Cette recension a été publiée dans le numéro de printemps 2022 de Politique étrangère (n° 1/2022). Franck Petiteville propose une analyse de l’ouvrage dirigé par Madeleine O. Hosli, Taylor Garrett, Sonja Niedecken et Nicolas Verbeek, The Future of Multilateralism: Global Cooperation and International Organizations (Rowman and Littlefield, 2021, 272 pages).

Cet ouvrage collectif entend, en quatorze chapitres, décliner les crises et évolutions, en cours et à venir, du multilatéralisme. Sa première partie est centrée sur les organisations internationales, la deuxième sur les organisations régionales, la troisième sur quelques régimes internationaux (aide au développement, climat, fiscalité internationale).

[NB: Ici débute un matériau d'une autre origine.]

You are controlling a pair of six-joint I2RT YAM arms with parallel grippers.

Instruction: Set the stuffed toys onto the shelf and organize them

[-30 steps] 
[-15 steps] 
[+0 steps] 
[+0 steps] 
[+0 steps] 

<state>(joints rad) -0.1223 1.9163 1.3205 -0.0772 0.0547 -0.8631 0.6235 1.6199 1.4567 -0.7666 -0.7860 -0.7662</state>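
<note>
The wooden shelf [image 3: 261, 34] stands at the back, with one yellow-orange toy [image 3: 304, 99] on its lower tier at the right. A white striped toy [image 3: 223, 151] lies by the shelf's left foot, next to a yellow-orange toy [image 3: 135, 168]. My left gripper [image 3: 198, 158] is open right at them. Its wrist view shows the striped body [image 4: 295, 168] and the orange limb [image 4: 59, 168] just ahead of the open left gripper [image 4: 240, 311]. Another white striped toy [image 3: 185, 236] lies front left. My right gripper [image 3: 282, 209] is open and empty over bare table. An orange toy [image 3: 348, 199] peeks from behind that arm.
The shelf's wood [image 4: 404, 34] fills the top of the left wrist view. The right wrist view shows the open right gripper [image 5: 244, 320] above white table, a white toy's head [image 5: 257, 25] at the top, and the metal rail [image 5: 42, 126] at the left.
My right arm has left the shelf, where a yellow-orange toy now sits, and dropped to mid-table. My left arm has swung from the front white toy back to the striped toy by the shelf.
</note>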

Parmi les facteurs de crise du multilatéralisme, la pandémie de Covid-19 est le plus saillant : mise en suspens de l’activité des organisations internationales vouées à l’éducation des enfants et à la promotion des droits des femmes (Fonds des Nations unies pour l’enfance et ONU Femmes) dans un contexte planétaire propice au regain de violences domestiques, mise à l’épreuve de l’Organisation mondiale de la santé (OMS) par les « nationalismes sanitaires », tentatives de rebond de la Banque mondiale et du Fonds monétaire international pour compenser les effets récessifs de la pandémie dans les pays en développement, défis de solidarité sanitaire interétatique pour des organisations comme l’Union européenne (UE) ou le Mercosur.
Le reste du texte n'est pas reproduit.